DATA SECTION:
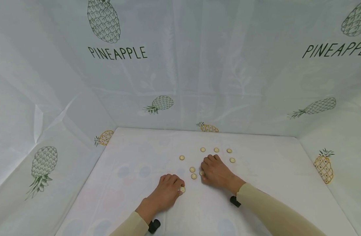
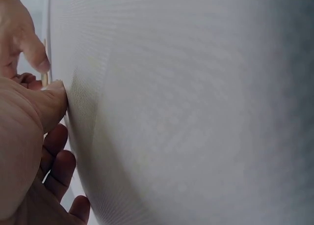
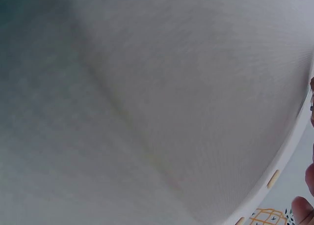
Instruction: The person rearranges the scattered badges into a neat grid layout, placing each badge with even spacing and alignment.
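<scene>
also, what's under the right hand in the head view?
A round cream disc shows at the left edge of the right hand, partly covered by it. The tabletop directly beneath is hidden, so anything else there can't be seen.

You wear long sleeves in a pale, yellowish beige, one plain tone along the cloth. Your right sleeve (image 1: 275, 208) shows the greater length, smooth and fairly close-fitting, narrowing toward the wrist; your left sleeve (image 1: 132, 225) matches it in colour. Each finishes in a simple, straight-edged cuff, leaving your left hand (image 1: 167, 191) and right hand (image 1: 217, 172) bare. By each cuff you carry a small black device: the left wrist camera (image 1: 154, 226) looks stubby with a rounded end, and the right wrist camera (image 1: 235, 201) is a similar compact block, its finer details too small to read.
</scene>
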Available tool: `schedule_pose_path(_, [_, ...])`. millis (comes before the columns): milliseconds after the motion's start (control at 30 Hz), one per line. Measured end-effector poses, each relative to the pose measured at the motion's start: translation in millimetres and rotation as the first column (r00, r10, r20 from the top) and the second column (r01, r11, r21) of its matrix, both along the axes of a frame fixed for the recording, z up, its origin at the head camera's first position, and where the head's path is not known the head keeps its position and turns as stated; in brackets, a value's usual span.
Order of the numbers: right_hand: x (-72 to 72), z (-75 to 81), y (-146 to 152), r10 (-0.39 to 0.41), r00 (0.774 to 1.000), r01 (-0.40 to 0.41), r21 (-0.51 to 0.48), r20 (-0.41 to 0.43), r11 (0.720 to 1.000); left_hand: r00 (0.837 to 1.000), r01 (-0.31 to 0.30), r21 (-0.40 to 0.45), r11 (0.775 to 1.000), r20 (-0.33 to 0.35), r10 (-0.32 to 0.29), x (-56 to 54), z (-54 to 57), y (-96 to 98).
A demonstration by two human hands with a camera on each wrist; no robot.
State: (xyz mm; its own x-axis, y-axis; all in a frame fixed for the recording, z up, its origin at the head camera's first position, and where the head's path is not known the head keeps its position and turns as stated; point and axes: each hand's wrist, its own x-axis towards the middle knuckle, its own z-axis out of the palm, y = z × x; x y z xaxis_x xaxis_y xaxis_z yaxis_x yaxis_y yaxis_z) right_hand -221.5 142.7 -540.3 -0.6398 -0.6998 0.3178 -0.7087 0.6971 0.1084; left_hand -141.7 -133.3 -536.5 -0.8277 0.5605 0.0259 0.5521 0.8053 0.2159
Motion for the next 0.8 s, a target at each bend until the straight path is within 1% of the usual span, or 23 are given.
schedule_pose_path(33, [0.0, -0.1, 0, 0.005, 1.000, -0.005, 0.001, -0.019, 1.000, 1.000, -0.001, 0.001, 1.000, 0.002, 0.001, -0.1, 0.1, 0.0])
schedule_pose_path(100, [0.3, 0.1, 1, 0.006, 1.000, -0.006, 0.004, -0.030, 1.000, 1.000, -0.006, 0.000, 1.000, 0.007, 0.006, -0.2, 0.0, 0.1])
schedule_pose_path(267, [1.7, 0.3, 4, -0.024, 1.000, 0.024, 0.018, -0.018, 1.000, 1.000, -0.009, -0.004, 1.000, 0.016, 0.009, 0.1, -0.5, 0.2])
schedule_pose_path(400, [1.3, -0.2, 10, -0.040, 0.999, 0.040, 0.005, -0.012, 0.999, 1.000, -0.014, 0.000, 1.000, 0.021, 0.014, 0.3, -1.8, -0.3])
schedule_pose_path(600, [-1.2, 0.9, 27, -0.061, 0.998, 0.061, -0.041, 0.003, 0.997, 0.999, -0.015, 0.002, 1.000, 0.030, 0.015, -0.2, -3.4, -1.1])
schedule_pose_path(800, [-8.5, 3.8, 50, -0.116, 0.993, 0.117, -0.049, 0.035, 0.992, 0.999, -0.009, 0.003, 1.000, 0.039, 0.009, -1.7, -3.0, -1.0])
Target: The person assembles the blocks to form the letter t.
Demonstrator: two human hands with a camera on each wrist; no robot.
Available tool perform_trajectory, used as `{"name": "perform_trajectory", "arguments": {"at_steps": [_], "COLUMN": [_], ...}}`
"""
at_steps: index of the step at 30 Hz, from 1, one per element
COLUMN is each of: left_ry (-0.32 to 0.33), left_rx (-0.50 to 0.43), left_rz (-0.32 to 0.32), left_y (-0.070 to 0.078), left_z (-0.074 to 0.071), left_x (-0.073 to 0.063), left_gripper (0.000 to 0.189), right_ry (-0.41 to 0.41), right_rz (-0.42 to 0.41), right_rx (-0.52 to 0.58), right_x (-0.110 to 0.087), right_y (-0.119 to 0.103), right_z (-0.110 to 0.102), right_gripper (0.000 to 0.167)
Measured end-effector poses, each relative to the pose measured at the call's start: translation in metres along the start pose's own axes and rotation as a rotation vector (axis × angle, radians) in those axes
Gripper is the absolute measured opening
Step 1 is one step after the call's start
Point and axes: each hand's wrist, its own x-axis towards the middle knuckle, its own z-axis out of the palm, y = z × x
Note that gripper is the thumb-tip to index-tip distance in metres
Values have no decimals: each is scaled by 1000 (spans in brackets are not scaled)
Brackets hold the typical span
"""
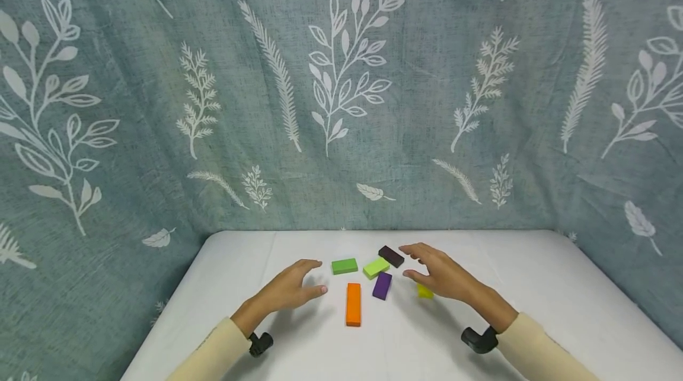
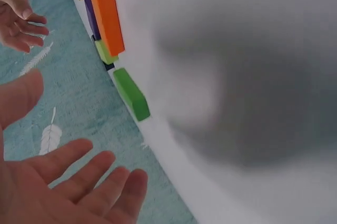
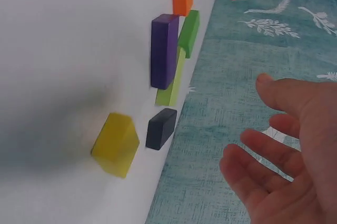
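Observation:
On the white table lie several coloured blocks. My left hand (image 1: 290, 287) hovers left of the green block (image 1: 344, 266) and the longer orange block (image 1: 353, 304), its fingers relaxed and holding nothing. My right hand (image 1: 441, 271) hangs over the yellow block (image 1: 424, 291), partly hiding it in the head view; the right wrist view shows the yellow block (image 3: 116, 145) whole and apart from the fingers. Between the hands are a lime green block (image 1: 376, 268), a purple block (image 1: 382, 285) and a dark block (image 1: 391, 256). The lime block lies close to the dark and purple ones.
The white table (image 1: 299, 357) ends at a back edge just beyond the blocks. A blue-green curtain (image 1: 427, 108) with white leaf prints hangs behind and beside it. Black straps with small devices, one a black wrist device (image 1: 480, 340), sit at both wrists.

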Motion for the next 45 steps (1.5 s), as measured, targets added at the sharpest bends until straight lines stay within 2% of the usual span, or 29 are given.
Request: {"name": "perform_trajectory", "arguments": {"at_steps": [5,9,14,16,21,24,29,32,34,38,41,45], "left_ry": [-62,-124,-225,-259,-307,-308,-262,-225,-196,-133,-115,-136], "left_rx": [-33,-46,21,75,183,217,270,267,230,133,152,201], "left_rz": [-19,-2,25,19,-11,-5,34,38,30,51,119,174], "left_y": [3,13,23,26,30,31,29,27,25,31,43,58], "left_z": [16,26,41,47,51,51,51,52,53,56,61,72], "left_x": [9,16,25,26,24,23,25,25,23,11,-2,-15], "left_gripper": [68,75,94,99,101,97,95,94,93,87,86,83], "right_ry": [-29,-28,-20,-28,-24,-11,-10,-6,-4,-10,4,56], "right_rz": [-4,-5,-7,0,21,31,55,68,79,100,110,123], "right_rx": [11,18,29,40,69,103,161,164,173,192,191,179], "right_x": [-2,-4,-6,-7,-10,-13,-15,-15,-16,-17,-17,-16], "right_y": [-3,-4,-3,-3,-3,-3,-4,-5,-5,-5,-5,-5], "right_z": [8,11,14,15,19,20,20,21,23,27,31,35], "right_gripper": [43,41,39,38,38,37,35,33,32,33,32,27]}}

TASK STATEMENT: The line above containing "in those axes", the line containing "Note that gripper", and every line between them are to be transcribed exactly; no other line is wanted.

OUTPUT OF THE EXERCISE:
Measured end-effector poses, each relative to the pose measured at the call's start: translation in metres along the start pose's own axes and rotation as a rotation vector (axis × angle, radians) in those axes
Gripper is the absolute measured opening
Step 1 is one step after the call's start
Point and axes: each hand's wrist, its own x-axis towards the middle knuckle, its own z-axis out of the palm, y = z × x
Note that gripper is the thumb-tip to index-tip distance in metres

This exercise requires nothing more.